L’edizione 2026 prende avvio con la partecipazione degli studenti della classe 4ªA del Liceo economico sociale del Polo liceale “Città di Sondrio”, accompagnati dai docenti e sostenuti dalla dirigente scolastica Giovanna Bruno. Insieme a loro prenderanno parte al percorso anche delegati sindacali, lavoratori e lo storico locale Simone Evangelisti. Il progetto sarà presentato ufficialmente martedì 3 marzo alle 11.30 nell’aula magna dell’istituto di via Samaden, in un incontro aperto alla cittadinanza.
Il programma 2026 prevede due itinerari di forte valore storico e simbolico: il primo toccherà Dachau, Norimberga e Monaco di Baviera; il secondo porterà i partecipanti a Mauthausen, Gusen, Hartheim ed Ebensee. Luoghi che rappresentano nodi cruciali del sistema concentrazionario novecentesco e della storia dell’Europa contemporanea.
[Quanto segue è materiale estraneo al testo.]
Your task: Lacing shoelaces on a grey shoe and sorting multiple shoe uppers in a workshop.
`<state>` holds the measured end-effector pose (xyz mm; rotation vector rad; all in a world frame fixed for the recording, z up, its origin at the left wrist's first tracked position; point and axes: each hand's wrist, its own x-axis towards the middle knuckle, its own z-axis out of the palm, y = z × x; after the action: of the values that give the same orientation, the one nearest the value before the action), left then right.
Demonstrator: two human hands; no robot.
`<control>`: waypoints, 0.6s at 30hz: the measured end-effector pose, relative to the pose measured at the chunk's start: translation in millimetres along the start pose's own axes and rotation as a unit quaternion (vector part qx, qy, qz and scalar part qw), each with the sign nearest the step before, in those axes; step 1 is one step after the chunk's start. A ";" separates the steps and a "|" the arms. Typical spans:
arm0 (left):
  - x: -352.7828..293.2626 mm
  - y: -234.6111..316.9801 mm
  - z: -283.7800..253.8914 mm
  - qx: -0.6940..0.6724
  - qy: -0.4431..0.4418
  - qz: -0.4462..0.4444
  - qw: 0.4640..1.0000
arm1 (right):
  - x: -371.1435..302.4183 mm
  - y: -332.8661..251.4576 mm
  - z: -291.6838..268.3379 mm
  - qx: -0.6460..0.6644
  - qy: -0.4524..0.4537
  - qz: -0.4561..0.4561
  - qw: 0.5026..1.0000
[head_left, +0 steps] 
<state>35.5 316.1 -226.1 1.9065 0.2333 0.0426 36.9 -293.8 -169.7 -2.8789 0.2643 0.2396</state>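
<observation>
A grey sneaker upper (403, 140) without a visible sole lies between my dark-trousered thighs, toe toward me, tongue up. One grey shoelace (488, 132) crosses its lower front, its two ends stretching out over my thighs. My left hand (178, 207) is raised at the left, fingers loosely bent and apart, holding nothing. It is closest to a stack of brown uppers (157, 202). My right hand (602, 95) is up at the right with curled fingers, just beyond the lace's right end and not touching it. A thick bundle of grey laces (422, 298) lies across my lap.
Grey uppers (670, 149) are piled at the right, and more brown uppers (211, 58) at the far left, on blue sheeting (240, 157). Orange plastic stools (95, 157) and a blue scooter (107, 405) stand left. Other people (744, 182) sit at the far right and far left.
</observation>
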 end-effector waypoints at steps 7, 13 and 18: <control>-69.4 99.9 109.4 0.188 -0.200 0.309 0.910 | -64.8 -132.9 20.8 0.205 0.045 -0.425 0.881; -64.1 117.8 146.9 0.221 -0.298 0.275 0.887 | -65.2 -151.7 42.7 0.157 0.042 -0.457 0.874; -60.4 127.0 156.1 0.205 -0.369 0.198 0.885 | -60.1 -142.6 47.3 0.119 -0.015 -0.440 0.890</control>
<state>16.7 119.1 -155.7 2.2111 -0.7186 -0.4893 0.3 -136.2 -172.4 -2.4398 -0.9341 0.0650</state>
A ottantuno anni dalla liberazione dei campi e a ottanta dal processo di Norimberga, l’iniziativa punta a trasformare il viaggio in un’esperienza di formazione civile, capace di interrogare le nuove generazioni sulle radici delle dittature e sulle responsabilità storiche anche italiane legate al ventennio fascista.
“In treno per la memoria” non è soltanto una visita ai memoriali, ma un percorso didattico strutturato che si sviluppa durante l’anno scolastico con il supporto degli Istituti storici della Resistenza (rete Isrec Lombardia) e della Fondazione Parri. Le attività comprendono incontri di studio, laboratori, testimonianze e momenti commemorativi legati alla Giornata della Memoria.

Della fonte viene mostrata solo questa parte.